5.11.06

Dün / Bugün

Her tarafta sarı yapraklar var, o çok sevdiğim Kumrular, Necatibey hep sarı yapraklarla süslenmiş. Acı rüzgarlar esiyor bazen şemsiyeleri uçuran. Ben hızlı adımlarla geçiyorum üst üste bir kaç kez. Koşturup duruyorum bir üçgenin köşelerine. Yorgunluğumu anlatabileceğim hiç kimse yok. Ne yazık ki nefesimi sadece bir yerlere yetişmek için kullanıyorum.

Tarih tekerrürlerden ibarettir. Kaçıncı tekrarım bilmiyorum aynı izin üstündeki. Kafamı piyanonun tuşlarına vurup "olmuyor! olmuyor!" diye haykırmak istiyorum. Ve gerçekten olmuyor, doğru notaya basamıyorum.

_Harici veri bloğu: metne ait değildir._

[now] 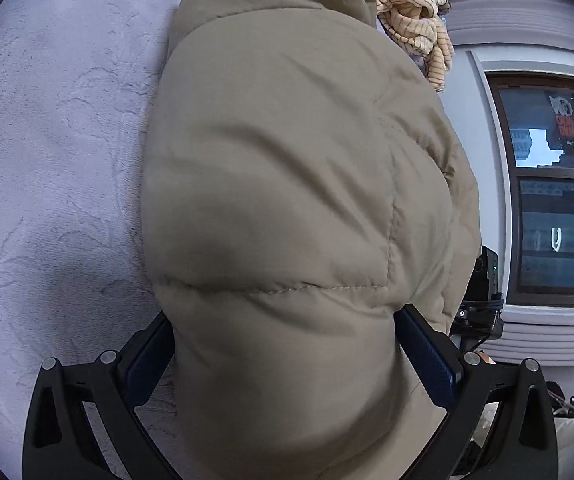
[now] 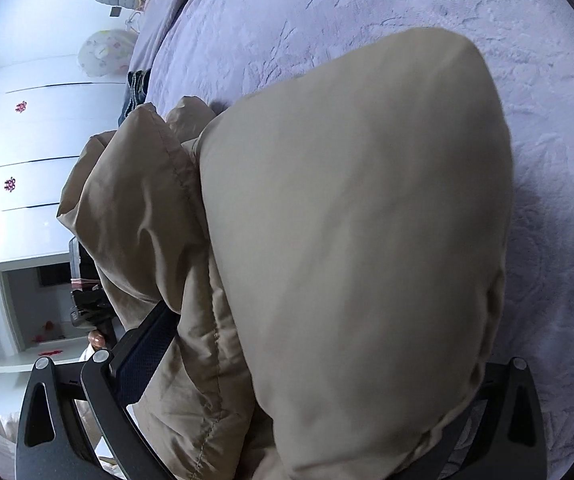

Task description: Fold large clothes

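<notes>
A puffy beige quilted jacket [image 1: 287, 208] fills the middle of the left wrist view, bulging up between the two fingers of my left gripper [image 1: 287, 344], which is shut on its padded fabric. In the right wrist view the same beige jacket [image 2: 347, 240] bulks over my right gripper [image 2: 307, 364], which is shut on a thick fold; only its left finger [image 2: 143, 344] shows, the right one is buried under cloth. The jacket hangs just above the lavender bed cover [image 1: 55, 160]. The other gripper's black body [image 1: 483, 292] shows past the jacket's right edge.
A yellow striped garment [image 1: 411, 4] lies crumpled at the far end of the bed. A dark window [image 1: 559, 200] sits to the right. The right wrist view has the lavender bed cover [image 2: 367, 8], white wardrobe doors [image 2: 27, 160] on the left and folded dark clothes [image 2: 135, 92] at the bed's edge.
</notes>
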Motion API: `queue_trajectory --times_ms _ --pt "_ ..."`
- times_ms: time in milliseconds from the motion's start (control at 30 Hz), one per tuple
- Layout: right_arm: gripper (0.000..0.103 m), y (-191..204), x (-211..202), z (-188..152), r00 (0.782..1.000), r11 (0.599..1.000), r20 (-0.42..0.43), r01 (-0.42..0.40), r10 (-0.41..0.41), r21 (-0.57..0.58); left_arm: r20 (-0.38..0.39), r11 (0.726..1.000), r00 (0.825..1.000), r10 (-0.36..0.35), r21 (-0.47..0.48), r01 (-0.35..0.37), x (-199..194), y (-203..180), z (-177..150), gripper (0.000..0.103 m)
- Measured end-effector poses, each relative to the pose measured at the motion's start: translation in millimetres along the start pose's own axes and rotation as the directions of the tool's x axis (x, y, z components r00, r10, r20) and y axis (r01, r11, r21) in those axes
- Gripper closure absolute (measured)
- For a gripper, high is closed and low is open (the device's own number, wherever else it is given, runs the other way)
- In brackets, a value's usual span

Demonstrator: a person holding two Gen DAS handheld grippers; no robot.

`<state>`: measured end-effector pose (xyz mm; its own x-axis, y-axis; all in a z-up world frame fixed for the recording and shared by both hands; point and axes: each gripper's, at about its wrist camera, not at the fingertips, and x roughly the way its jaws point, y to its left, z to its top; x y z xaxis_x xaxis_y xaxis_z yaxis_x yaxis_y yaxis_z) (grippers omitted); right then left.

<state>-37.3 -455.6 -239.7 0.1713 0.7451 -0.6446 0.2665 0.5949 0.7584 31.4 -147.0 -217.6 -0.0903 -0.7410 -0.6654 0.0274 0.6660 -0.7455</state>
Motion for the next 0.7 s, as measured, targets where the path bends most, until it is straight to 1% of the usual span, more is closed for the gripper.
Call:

sen beyaz ben siyah tuşlarda
gamlarımız notaya dönüşüyor atonal alışkanlıklarımızla*

...........................................................................

Sarı yaprakların üstü karla örtülmüş bu sabah. Bir sonbahar fotoğrafı çekemeden dondu tüm kuru yapraklar. Ertelememek gerektiğini defalarca ıspatlamama rağmen işte yine aynı sendromla karşı karşıyayım. Bir de düşündüm de nefesimi sadece bir yerlere yetişmek için kullanmıyorum. Zıpalara konuları yetiştirmek için de kullanıyorum. Sadece yetişmek için hızlı nefes almak yetmiyor. O yüzden sesim de kısık.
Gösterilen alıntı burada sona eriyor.